TRY IT.
For this exercise, reproduce the entries below exactly, but only from the line containing "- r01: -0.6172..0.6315" through the line containing "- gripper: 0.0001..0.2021", both included.

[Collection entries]
----------

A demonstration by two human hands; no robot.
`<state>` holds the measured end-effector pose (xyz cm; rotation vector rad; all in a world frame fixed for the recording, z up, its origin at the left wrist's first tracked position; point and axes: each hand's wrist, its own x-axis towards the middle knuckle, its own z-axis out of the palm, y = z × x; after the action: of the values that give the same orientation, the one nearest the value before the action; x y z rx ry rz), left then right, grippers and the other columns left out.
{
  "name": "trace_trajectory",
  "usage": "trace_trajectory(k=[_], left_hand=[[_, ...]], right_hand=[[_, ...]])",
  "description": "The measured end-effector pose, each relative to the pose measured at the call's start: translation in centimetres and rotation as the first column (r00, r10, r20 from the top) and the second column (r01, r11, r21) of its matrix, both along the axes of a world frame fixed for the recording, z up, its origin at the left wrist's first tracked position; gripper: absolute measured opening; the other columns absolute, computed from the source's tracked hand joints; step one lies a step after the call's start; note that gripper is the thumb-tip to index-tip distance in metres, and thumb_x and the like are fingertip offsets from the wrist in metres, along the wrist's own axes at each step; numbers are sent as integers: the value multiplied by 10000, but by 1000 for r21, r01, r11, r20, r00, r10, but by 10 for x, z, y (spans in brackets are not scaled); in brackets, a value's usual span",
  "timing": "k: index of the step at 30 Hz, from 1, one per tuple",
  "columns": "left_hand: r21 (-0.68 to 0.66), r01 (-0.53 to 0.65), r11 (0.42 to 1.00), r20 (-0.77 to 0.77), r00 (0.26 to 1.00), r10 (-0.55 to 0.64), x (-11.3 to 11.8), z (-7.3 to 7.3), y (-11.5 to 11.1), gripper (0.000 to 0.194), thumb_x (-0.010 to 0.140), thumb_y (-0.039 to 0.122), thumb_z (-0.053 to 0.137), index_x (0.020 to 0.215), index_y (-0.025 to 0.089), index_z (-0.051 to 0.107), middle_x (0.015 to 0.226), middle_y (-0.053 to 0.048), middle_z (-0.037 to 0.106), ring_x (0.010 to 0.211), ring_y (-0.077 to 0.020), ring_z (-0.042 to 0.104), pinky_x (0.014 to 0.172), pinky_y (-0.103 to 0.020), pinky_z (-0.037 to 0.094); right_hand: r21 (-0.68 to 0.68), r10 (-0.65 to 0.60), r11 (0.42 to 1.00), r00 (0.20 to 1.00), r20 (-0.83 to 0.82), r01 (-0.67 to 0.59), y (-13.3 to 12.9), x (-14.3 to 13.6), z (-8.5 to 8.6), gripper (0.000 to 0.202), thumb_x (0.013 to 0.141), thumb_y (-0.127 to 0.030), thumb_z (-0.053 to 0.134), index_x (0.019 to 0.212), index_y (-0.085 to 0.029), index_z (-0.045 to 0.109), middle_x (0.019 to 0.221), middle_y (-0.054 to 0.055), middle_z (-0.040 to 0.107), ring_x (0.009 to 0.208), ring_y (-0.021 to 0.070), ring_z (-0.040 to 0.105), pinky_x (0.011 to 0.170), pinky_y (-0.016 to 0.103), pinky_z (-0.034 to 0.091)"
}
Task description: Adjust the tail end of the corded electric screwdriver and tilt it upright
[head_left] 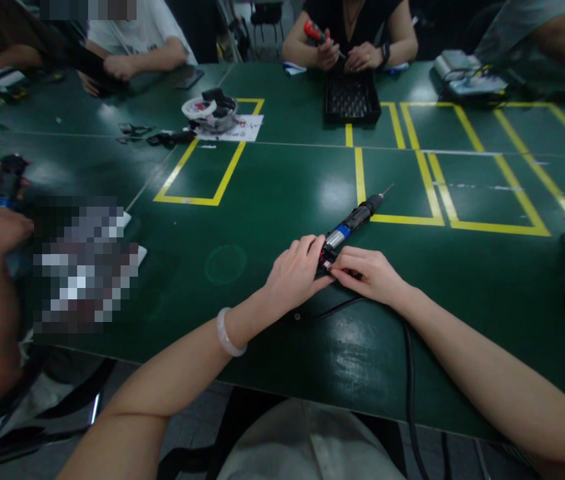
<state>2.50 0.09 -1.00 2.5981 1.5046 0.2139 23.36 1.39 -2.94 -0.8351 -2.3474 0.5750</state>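
In the head view, a slim electric screwdriver (355,222) lies slantwise on the green table, its thin bit pointing up and right. Its black body has a silver and blue section, and the near end is open with red wires and a small white connector (327,265) showing. My left hand (296,270) is closed around the near end from the left. With thumb and fingertips pinched, my right hand (370,272) holds the wires by the connector; the exact grip is partly hidden. A black cable (409,373) runs from below my right hand over the table edge.
Yellow tape outlines (217,193) mark the green table (272,180). Farther back stand tape rolls (210,110) and a black tray (352,100). A co-worker opposite holds a red-handled tool (314,31). At left, another person's hands hold a similar black and blue tool (10,180).
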Motion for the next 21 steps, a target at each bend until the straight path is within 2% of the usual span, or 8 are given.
trace_trajectory(k=[5, 9, 12, 15, 21], left_hand=[[37, -26, 999, -56, 998, 28, 5, 0, -1, 723, 933, 523, 641, 1464, 108, 380, 1350, -167, 558, 1140, -294, 589, 904, -383, 522], [59, -58, 997, -80, 995, 63, 9, 1, 0, 567, 981, 474, 576, 1403, 124, 433, 1275, -154, 591, 1093, -281, 609, 865, -376, 509], [54, -67, 996, -87, 994, 72, 11, 3, 1, 510, 982, 438, 590, 1361, 125, 457, 1259, -146, 592, 1085, -279, 608, 861, -384, 503], [59, -62, 996, -92, 994, 67, 10, 3, 3, 523, 970, 405, 620, 1371, 117, 447, 1279, -149, 587, 1089, -280, 602, 869, -388, 498], [93, -56, 994, -126, 990, 68, -5, 2, 15, 535, 970, 371, 621, 1401, 108, 443, 1323, -163, 583, 1094, -289, 599, 885, -388, 489]], right_hand=[[-26, 12, 1000, 1000, -19, -12, -2, -2, 4, 263, 1005, -265, 513, 777, -197, 624, 760, 45, 622, 709, 157, 587, 654, 269, 453], [-121, -31, 993, 992, -123, 16, 0, -1, 2, 219, 994, -282, 543, 843, -186, 670, 813, 52, 661, 673, 141, 581, 625, 264, 452], [-262, -169, 959, 960, -223, 108, 5, 2, -3, 179, 975, -293, 566, 924, -175, 690, 813, 38, 678, 617, 125, 578, 590, 254, 443], [-401, -261, 905, 930, -259, 142, 10, 5, -7, 212, 955, -336, 581, 865, -168, 676, 649, -7, 609, 529, 114, 533, 530, 245, 401], [-489, -284, 862, 925, -251, 133, 12, 4, -6, 292, 941, -408, 586, 817, -162, 682, 585, -19, 573, 509, 113, 534, 527, 241, 398]])
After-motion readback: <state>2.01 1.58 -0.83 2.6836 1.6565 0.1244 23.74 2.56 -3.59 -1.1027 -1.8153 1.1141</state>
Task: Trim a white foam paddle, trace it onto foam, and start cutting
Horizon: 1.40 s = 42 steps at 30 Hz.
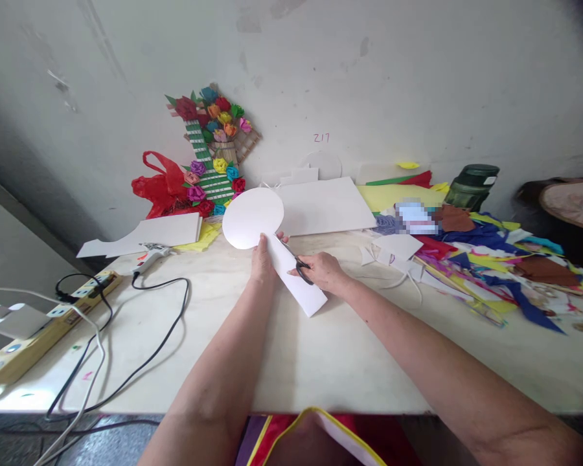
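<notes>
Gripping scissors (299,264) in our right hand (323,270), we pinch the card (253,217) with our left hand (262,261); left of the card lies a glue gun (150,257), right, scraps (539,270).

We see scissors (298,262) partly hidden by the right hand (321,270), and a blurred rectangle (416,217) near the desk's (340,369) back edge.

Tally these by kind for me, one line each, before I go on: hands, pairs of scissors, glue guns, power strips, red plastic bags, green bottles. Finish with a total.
Hands: 2, left hand and right hand
Scissors: 1 pair
Glue gun: 1
Power strip: 1
Red plastic bag: 1
Green bottle: 1
Total: 7
</notes>
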Each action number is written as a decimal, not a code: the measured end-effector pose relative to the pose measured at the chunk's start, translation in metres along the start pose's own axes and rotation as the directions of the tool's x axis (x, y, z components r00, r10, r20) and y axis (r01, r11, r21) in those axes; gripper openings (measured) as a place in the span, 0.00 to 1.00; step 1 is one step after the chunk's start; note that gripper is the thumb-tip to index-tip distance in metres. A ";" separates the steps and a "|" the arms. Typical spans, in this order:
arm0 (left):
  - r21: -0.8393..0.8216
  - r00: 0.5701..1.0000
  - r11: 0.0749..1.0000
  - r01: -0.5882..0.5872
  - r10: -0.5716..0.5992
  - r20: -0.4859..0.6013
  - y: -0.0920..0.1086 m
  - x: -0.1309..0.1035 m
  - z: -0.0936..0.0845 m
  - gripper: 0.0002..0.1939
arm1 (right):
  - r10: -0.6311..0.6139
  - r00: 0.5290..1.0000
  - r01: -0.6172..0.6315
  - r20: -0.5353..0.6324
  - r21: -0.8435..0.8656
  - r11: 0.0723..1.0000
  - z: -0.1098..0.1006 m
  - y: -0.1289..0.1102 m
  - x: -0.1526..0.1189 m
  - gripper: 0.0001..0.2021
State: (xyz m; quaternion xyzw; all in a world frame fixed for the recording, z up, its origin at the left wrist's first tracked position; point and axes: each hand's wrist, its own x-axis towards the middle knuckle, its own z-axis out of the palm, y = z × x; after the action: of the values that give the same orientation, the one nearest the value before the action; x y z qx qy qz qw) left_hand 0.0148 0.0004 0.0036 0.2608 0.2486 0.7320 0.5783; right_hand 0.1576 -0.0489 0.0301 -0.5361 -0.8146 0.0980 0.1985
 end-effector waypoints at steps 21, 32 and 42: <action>0.005 1.000 1.000 0.003 -0.003 -0.013 0.000 0.000 -0.001 0.19 | -0.034 0.999 0.033 -0.007 -0.169 0.985 -0.005 -0.005 -0.001 0.25; 0.013 1.000 1.000 0.017 -0.017 -0.006 0.001 0.000 0.000 0.18 | -0.030 1.000 0.029 -0.001 -0.210 0.977 -0.007 -0.006 -0.003 0.26; 0.001 0.999 1.000 0.029 -0.029 -0.014 0.002 0.000 0.001 0.17 | -0.008 1.000 0.006 -0.012 -0.203 0.979 -0.008 -0.007 -0.004 0.24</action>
State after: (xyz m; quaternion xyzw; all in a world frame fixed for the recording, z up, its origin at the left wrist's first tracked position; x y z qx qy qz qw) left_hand 0.0145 -0.0002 0.0057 0.2524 0.2567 0.7251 0.5871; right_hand 0.1567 -0.0554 0.0392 -0.5514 -0.8209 0.0105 0.1483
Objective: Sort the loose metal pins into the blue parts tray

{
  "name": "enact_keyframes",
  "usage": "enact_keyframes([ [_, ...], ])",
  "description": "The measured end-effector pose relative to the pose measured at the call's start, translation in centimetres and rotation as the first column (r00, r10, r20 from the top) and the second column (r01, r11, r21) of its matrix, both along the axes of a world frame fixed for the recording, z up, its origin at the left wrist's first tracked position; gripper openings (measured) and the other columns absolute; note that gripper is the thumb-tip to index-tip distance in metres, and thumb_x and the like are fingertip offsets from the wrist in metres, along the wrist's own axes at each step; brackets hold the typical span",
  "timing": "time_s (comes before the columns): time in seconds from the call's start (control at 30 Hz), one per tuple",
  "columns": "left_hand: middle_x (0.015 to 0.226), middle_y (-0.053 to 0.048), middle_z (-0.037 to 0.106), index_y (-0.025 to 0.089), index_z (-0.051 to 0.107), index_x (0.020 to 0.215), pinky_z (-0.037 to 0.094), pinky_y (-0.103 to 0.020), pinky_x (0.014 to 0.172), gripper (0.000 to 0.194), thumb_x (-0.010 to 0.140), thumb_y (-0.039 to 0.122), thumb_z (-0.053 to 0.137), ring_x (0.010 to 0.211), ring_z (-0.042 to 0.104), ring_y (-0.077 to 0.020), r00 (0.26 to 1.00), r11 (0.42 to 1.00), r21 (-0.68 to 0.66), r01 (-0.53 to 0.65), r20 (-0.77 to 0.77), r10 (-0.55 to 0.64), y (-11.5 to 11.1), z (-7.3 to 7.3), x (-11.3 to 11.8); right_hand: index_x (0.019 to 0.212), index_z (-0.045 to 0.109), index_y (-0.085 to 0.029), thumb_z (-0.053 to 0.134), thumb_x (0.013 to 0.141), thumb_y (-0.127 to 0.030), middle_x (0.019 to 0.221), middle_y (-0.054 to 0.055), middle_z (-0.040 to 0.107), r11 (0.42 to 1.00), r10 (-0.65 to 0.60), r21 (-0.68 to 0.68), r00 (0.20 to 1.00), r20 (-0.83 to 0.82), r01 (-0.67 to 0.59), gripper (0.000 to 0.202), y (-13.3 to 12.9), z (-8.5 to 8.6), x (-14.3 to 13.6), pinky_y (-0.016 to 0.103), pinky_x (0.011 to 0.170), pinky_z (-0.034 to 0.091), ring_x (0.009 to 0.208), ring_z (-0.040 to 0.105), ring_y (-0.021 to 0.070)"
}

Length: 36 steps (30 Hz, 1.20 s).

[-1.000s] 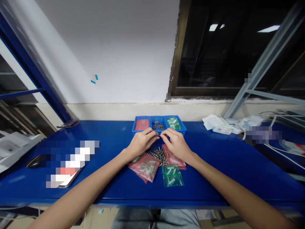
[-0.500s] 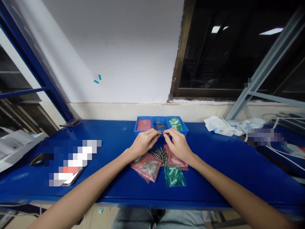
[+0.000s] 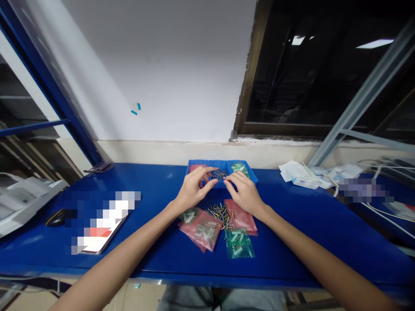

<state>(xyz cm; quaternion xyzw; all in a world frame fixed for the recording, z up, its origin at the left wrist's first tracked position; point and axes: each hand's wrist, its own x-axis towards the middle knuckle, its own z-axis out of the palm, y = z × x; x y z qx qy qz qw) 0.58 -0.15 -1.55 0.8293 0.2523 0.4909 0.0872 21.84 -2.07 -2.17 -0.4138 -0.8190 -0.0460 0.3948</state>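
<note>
My left hand is held over the front of the blue bins, thumb and fingers spread apart with nothing visible between them. Facing it, my right hand has its thumb and fingertips close together in a pinch; whatever they hold is too small to make out. Just behind the fingertips, the middle blue bin holds thin metal screws. Below my hands lies a loose pile of silver and brass-coloured screws, between a red plastic bag and another red bag with pale parts.
Left and right bins hold red bags and green bags. A green bag of white plugs lies nearer the blue table's edge. At left are a phone-like device and a black mouse; at right, white packets and cables.
My hands have parted: the left hand's fingers, pinched near the right fingertips before, have spread and drawn left. The right hand stays pinched. The view has shifted slightly.
</note>
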Motion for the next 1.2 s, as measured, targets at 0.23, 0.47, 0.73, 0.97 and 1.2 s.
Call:
enact_keyframes([
  [0.23, 0.102, -0.007, 0.061, 0.019, 0.062, 0.117, 0.054, -0.030, 0.077, 0.024, 0.101, 0.022, 0.045, 0.084, 0.061, -0.0147, 0.968, 0.987, 0.055, -0.153, -0.195, 0.161, 1.0, 0.8, -1.7, 0.092, 0.064, -0.016, 0.050, 0.098, -0.030, 0.096, 0.012, 0.061, 0.972, -0.230, 0.020, 0.921, 0.313, 0.236, 0.021, 4.2, 1.2, -0.1, 0.039, 0.083, 0.048, 0.097, 0.056, 0.0267],
  [0.47, 0.102, -0.006, 0.060, 0.024, 0.061, 0.128, 0.054, -0.028, 0.068, 0.032, 0.101, 0.020, 0.044, 0.082, 0.063, -0.0169, 0.866, 0.984, 0.067, -0.167, -0.468, 0.178, 0.9, -0.7, -1.3, 0.097, 0.063, -0.020, 0.053, 0.098, -0.028, 0.092, 0.005, 0.061, 0.961, 0.060, -0.277, 0.971, 0.231, 0.006, 0.012, -2.2, 0.3, -0.1, 0.033, 0.080, 0.047, 0.091, 0.059, 0.0201],
  [0.73, 0.107, -0.007, 0.062, 0.022, 0.062, 0.127, 0.054, -0.028, 0.066, 0.031, 0.100, 0.021, 0.046, 0.082, 0.064, -0.0172, 0.850, 0.968, 0.076, -0.238, -0.466, 0.245, 0.4, 0.3, 0.3, 0.101, 0.065, -0.020, 0.050, 0.098, -0.028, 0.096, 0.007, 0.063, 0.958, -0.008, -0.275, 0.970, 0.243, 0.076, 0.017, -3.7, -1.4, -1.0, 0.033, 0.075, 0.046, 0.097, 0.057, 0.0227],
  [0.97, 0.102, -0.008, 0.062, 0.021, 0.066, 0.119, 0.055, -0.034, 0.079, 0.028, 0.098, 0.019, 0.048, 0.094, 0.062, -0.0213, 0.855, 0.981, 0.053, -0.189, -0.482, 0.190, 0.2, -0.4, 1.0, 0.095, 0.067, -0.020, 0.056, 0.095, -0.023, 0.091, 0.005, 0.062, 0.939, 0.058, -0.341, 0.964, 0.258, 0.035, 0.012, -3.8, -1.7, -0.2, 0.039, 0.085, 0.045, 0.091, 0.055, 0.0231],
  [1.2, 0.106, -0.008, 0.063, 0.024, 0.059, 0.131, 0.056, -0.034, 0.079, 0.035, 0.099, 0.018, 0.047, 0.095, 0.062, -0.0206, 0.880, 0.986, 0.012, -0.166, -0.450, 0.154, -0.1, -0.9, 1.0, 0.086, 0.065, -0.019, 0.059, 0.093, -0.020, 0.086, 0.004, 0.061, 0.940, 0.052, -0.341, 0.984, 0.169, 0.009, 0.009, -3.2, -2.6, -0.6, 0.037, 0.085, 0.044, 0.087, 0.056, 0.0214],
])
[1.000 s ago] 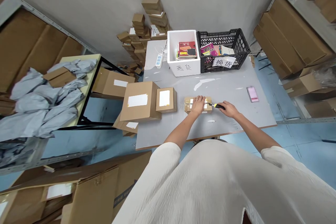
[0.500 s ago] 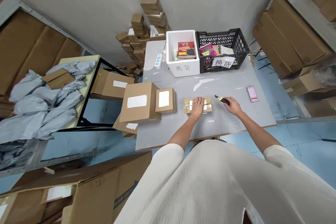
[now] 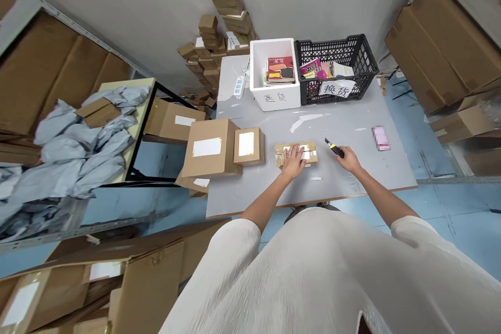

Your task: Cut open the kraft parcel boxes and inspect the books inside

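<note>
Item: small taped carton (image 3: pixel 312 155), on the worktop (image 3: pixel 336 177), long axis running left to right from where I watch. Left hand (image 3: pixel 293 162): laid on its top, fingers spread, grip not closed round anything. Right hand (image 3: pixel 347 159): grip closed about a utility knife (image 3: pixel 335 148), blade angled away and leftward. Relation I log: carton left of right grip, apart from blade; left hand nearer, touching.

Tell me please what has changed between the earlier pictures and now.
The right hand has drawn the knife off the box, to the right, and its blade now points more forward. Nothing was newly taken or let go. The left hand stays on the box; the bin and crate stay put.
</note>
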`<state>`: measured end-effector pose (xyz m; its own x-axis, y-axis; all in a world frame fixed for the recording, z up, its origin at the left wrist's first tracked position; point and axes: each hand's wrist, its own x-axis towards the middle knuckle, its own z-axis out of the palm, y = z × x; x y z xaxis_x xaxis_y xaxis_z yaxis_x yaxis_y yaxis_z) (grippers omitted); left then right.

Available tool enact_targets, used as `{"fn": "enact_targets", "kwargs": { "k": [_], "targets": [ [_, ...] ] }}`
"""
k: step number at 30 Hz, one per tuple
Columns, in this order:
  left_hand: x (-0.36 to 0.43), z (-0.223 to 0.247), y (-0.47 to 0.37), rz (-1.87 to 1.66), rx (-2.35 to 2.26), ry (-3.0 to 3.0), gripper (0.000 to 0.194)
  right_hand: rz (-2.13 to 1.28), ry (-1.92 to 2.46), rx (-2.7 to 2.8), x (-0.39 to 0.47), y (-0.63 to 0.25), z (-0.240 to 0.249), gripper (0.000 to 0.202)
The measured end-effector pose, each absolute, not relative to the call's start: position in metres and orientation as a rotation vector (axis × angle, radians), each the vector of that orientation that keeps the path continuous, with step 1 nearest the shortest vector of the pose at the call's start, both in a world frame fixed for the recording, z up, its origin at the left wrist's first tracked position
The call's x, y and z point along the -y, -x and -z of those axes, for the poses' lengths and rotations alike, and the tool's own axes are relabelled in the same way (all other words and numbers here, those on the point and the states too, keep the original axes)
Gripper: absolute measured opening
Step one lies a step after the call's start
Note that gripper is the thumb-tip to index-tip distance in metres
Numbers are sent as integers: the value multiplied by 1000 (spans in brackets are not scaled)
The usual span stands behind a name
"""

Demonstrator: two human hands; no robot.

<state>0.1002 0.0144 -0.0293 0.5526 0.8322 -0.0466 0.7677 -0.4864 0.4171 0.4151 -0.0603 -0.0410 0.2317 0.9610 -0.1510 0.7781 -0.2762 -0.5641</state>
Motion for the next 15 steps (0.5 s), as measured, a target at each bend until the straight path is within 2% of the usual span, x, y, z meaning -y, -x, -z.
{"fn": "enact_targets", "kwargs": {
  "k": [8,15],
  "targets": [
    [-7,28,-79,-94,-1295,-2413,71,-693,2303,1471,67,-427,72,45],
    [-13,30,-80,-36,-1305,-2384,70,-806,2544,1302,71,-445,108,42]
  ]
}}
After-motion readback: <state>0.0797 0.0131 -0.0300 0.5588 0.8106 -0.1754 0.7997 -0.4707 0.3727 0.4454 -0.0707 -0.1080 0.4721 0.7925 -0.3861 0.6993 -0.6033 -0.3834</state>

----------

RESULT FOR THIS EXERCISE.
  - r01: -0.6172..0.6315
  - r20: -0.5353..0.6324
  - r21: -0.8435..0.8656
  - r11: 0.0723..1.0000
  - z: -0.1098..0.1006 m
  - y: -0.1289..0.1102 m
  - x: -0.1526..0.1189 m
  - gripper: 0.0001..0.2021

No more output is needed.